Работала Жанна секретарем в какой-то кооперации, денег получала немного, едва сводила концы с концами. Само собой получилось, что Ермаков переехал к ней, в тесную квартирку неподалеку от Савеловского вокзала.
Семья Милорадовых была Степану чужой. Мать Жанны, Евгения Константиновна, чопорная и надменная женщина лет пятидесяти, встретила его неприязненно. Она жила воспоминаниями о добром старом времени, торговала на толкучке поношенными своими платьями, зажелтевшими кружевами. В присутствии Степана говорила об опере, живописи, вспоминала поездку в Италию, старалась подчеркнуть свое превосходство.
Евгения Константиновна занималась воспитанием ребенка. Звали его Альфред, имя выбрала ему бабушка, решившая сделать со временем из внука оперного певца.
Альфред, здоровый, толстощекий мальчуган, был очень похож на Степана, но Ермаков не мог привыкнуть к его имени, к бархатным штанишкам и сольфеджио, которым ежедневно занимался сын.
Евгению Константиновну Степан молча ненавидел, к Альфреду был равнодушен, а Жанну жалел и быстро привык к ней. Она была какой-то прибитой, послушной, ни в чем не перечила ему. Учеба на курсах давалась Ермакову с трудом, Жанна терпеливо занималась с ним математикой, и это еще больше сблизило их.
В 1924 году Жанна родила дочь: Ермаков назвал ее Нинель.
Забрав жену и дочь, Степан Степанович уехал служить в Донбасс, где стояла его старая дивизия. Альфреда бабка оставила у себя, и Ермаков не очень жалел об этом.
Через несколько лет Жанна умерла. Ее в два месяца свалила скоротечная чахотка.
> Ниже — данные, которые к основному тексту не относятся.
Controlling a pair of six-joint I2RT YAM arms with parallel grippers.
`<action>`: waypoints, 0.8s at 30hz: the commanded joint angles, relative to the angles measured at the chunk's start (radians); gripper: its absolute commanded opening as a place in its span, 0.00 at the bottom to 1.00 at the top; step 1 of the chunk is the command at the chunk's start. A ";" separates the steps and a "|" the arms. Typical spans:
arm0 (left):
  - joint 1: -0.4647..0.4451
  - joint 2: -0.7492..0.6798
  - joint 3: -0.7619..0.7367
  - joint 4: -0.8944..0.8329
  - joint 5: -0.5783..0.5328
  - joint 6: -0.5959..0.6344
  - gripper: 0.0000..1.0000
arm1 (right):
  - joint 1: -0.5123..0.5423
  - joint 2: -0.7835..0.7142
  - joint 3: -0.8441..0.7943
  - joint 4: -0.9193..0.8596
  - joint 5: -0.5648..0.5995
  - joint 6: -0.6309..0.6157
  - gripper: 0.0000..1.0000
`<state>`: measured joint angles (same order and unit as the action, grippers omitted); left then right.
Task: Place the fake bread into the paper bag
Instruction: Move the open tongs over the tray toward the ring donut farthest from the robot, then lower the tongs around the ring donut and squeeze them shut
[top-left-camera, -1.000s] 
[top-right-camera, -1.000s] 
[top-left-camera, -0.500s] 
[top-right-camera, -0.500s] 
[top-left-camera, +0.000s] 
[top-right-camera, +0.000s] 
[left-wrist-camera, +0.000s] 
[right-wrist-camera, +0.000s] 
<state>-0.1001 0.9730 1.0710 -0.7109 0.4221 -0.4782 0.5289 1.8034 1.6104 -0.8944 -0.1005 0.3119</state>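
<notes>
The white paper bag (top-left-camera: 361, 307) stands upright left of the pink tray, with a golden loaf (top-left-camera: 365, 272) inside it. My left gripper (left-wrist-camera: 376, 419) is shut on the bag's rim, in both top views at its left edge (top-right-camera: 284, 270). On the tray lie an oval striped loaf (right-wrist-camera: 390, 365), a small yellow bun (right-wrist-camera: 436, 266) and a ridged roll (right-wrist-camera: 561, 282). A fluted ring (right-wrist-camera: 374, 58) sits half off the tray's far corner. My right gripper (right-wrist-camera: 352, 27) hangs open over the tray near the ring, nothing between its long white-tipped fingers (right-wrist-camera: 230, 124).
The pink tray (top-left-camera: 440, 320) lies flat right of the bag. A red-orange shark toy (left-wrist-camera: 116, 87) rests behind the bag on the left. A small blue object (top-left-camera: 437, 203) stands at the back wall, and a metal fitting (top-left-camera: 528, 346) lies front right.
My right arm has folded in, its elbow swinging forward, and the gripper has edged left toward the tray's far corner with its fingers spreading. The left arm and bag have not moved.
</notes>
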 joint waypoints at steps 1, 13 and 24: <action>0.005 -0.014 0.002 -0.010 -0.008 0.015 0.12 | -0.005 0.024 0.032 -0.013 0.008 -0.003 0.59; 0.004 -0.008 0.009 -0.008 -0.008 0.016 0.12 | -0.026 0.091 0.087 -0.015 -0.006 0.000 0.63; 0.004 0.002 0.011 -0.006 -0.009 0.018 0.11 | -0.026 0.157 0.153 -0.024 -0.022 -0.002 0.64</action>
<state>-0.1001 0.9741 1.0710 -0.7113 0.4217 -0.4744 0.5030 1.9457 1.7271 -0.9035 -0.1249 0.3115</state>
Степан Степанович сам воспитывал Нелю. Девочка росла веселая, смешливая, радовала сердце отца. Всю свою нерастраченную любовь Ермаков перенес на нее.
Иногда приезжал в гости Альфред. Он уже окончил школу. Для отца, как и раньше, он оставался чужим, непонятным. Толстый, близорукий и рассеянный, он был замкнут, серьезно рассуждал о заумных вещах. Читал Ницше, но не мог пришить пуговицу к рубашке. Оперный певец из него не получился, он увлекся математикой.
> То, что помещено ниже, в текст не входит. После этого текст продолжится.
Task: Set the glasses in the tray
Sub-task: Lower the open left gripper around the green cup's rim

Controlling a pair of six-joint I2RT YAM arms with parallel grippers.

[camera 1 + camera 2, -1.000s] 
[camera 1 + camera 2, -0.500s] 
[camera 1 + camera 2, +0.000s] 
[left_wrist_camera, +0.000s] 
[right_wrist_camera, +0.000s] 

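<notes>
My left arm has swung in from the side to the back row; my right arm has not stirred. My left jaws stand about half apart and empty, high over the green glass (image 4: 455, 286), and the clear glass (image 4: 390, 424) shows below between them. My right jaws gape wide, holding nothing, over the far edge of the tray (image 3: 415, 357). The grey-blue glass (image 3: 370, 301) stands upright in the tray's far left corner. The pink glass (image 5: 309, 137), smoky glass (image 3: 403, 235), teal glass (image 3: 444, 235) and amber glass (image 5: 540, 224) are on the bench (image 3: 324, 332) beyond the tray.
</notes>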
Время летело. Ермаков медленно продвигался по служебной лестнице. В 1936 году он командовал дивизионом и уже смирился с мыслью, что дальше этой должности не пойдет. Не хватало образования, а учиться было уже поздно. И опять непредвиденный случай изменил его жизнь.
Он был ветераном дивизии, служил в ней со дня формирования. На досуге Степан Степанович занялся составлением истории соединения. Нашелся свой художник. Подыскали комнату. В ней во всю стену повесили карту, разными красками нанесли боевой путь дивизии. Со слов Степана Степановича художник написал от руки толстый альбом, туда же подклеили сохранившиеся фотографии, газетные вырезки, листовки, приказы.